WORK TO COMPLETE: Print the first line of the material below and each line after it, exactly as written, ending with the line that contains "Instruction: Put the".

WORKING DATA:
[Start of Attachment]
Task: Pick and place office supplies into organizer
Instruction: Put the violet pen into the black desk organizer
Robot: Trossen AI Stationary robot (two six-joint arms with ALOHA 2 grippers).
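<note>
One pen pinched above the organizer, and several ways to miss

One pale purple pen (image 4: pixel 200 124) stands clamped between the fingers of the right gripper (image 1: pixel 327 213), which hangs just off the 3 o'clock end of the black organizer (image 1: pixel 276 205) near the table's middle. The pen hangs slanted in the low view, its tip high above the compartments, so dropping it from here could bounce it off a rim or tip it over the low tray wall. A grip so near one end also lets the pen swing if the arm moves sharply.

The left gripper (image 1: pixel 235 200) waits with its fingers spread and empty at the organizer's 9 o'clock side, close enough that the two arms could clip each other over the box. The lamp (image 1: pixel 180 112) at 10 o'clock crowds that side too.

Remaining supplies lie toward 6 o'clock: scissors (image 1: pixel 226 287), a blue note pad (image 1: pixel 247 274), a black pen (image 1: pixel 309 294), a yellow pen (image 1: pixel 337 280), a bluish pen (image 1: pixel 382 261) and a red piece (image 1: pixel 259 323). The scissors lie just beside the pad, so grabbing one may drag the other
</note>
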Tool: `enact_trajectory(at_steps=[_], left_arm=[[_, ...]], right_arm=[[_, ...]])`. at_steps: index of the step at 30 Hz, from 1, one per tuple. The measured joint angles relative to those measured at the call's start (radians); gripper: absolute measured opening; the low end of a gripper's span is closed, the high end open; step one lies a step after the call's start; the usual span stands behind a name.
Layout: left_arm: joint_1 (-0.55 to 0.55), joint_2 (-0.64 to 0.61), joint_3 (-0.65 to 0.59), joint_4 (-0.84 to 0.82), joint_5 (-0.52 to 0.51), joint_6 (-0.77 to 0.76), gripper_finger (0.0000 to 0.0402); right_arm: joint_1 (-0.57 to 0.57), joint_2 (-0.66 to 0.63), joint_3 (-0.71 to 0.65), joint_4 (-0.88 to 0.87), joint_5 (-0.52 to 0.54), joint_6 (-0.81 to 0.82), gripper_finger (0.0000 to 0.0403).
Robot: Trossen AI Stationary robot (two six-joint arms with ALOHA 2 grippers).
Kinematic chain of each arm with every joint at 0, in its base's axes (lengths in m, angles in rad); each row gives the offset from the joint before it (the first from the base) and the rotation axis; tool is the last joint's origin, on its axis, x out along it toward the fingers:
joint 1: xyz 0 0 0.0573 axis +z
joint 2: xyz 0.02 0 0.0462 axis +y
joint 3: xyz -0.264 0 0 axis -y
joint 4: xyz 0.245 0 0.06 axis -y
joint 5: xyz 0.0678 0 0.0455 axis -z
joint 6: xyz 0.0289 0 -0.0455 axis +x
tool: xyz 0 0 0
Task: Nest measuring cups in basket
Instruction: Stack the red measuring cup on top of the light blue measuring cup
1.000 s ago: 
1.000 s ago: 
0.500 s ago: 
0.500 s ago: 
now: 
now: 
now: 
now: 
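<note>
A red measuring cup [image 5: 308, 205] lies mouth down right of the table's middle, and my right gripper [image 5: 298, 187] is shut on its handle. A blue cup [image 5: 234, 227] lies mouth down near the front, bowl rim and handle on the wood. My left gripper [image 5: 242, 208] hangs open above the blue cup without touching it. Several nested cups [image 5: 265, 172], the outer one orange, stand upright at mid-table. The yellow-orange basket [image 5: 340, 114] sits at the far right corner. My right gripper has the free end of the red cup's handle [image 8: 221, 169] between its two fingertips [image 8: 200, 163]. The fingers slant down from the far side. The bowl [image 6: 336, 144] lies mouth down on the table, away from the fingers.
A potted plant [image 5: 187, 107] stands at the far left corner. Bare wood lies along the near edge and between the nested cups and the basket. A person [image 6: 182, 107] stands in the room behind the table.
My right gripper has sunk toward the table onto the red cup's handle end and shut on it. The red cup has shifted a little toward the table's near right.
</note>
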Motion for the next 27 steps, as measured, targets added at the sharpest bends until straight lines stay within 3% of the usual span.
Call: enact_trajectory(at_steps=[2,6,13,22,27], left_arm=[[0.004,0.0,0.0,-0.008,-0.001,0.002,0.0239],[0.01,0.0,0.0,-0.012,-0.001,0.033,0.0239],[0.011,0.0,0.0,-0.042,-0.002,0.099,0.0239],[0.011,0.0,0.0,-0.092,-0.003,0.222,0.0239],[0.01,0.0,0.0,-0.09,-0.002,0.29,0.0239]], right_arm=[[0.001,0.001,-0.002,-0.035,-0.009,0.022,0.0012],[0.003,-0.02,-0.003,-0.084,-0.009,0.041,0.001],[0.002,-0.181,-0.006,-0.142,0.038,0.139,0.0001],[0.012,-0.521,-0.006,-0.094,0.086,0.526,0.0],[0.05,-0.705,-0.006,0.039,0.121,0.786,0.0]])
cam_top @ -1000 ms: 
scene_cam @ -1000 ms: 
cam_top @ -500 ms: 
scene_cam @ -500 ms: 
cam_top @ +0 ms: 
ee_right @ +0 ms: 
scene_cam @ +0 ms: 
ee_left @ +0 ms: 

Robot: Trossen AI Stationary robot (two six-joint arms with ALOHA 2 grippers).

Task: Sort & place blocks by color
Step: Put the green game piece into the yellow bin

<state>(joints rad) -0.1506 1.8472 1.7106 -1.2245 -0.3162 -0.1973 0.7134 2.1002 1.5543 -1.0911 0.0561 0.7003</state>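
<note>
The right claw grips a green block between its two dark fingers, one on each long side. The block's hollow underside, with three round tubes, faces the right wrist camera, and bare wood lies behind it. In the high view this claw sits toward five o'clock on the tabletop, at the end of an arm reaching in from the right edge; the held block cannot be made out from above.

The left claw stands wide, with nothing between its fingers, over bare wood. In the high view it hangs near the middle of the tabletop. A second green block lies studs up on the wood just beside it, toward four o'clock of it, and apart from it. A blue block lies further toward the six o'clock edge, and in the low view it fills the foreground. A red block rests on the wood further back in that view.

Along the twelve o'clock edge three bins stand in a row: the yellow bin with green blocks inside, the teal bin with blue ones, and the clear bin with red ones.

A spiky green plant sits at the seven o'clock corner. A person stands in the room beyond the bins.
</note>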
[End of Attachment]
WRITTEN RESPONSE:
Task: Pick and place office supplies into organizer
Instruction: Put the violet pen into the black desk organizer

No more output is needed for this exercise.